The pub next door is being refurbished. You know the sort. Gastropub. (I used to say that without wincing). Open kitchen in stainless steel, leaping flames, sizzling meat on beds of veg being ferried to and fro. Always packed with young people with bags and big coats and without children.
Anyway, noone told us, but suddenly there was scaffolding outside and planks positioned cleverly over our front door so that emerging in the morning gave rise to a sort of Laurel and Hardy moment. “Hey Stanley, careful with that scaffolding pole… Doooohh!” So there we are with builders peering into our front window (why do they need to be there, the pub is next door after all) looking surprised to see me sitting on the sofa playing aeroplanes with my daughter. I could of course go round and ask them not to plank us inside our own home and get angry about them staring in through our window like baboons. And I can. Because I’m a bloke they might actually listen. (Or maybe look concerned for a moment and then laugh once I’ve vanished round the corner). But I’m not angry like I used to be. Plus they know where we live.
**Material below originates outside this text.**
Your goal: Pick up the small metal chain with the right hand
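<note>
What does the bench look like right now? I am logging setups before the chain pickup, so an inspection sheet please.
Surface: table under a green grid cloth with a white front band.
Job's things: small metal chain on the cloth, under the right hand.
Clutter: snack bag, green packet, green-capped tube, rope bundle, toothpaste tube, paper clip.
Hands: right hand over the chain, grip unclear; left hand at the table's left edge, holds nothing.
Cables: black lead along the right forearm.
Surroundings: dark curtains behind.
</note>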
Plus I’ll be able to do it in person soon when the constant banging away at our hallway ends in one of them bursting through the wall like Rutger Hauer in that scene in Blade Runner where he sticks his head through the plaster upstairs in the wet old hotel where doves are getting ready to flap poetically into the bright night sky. (It’s a famous cinematic continuity error, but I guess it’s difficult to film doves flying into a dark night sky.)
It sounds like someone’s got a pneumatic drill and they’re ramming it straight into the other side of the wall. I mean what do they think is going to happen? Isn’t it obvious that it’ll come out the other side? It’s like a nightclub for demented builders around here - dull thudding mostly, then manic bursts of staccato banging. Don’t they know I’ve got a bloody blog to write?